PROBLEM DETAILS → Below are some lines of data. Return all of them as they are.

INPUT DATA →

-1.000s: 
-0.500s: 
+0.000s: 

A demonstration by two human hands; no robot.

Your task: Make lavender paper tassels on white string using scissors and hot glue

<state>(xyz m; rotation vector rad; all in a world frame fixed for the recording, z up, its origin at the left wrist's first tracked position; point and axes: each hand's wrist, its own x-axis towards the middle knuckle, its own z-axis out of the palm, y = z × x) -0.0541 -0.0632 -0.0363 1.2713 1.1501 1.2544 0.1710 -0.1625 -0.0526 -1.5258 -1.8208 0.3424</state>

ANSWER SPACE →
-1.000s: 
-0.500s: 
+0.000s: 

A demonstration by two human hands; no robot.

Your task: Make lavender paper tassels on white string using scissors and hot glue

<state>(xyz m; rotation vector rad; all in a world frame fixed for the recording, z up, its origin at the left wrist's first tracked position; point and axes: each hand's wrist, its own x-axis towards the middle knuckle, its own z-axis out of the palm, y = z × x) -0.0541 -0.0632 -0.0363 1.2713 1.1501 1.2544 0.1710 -0.1625 -0.0526 -1.5258 -1.8208 0.3424</state>

Nothing else is needed to finish the exercise.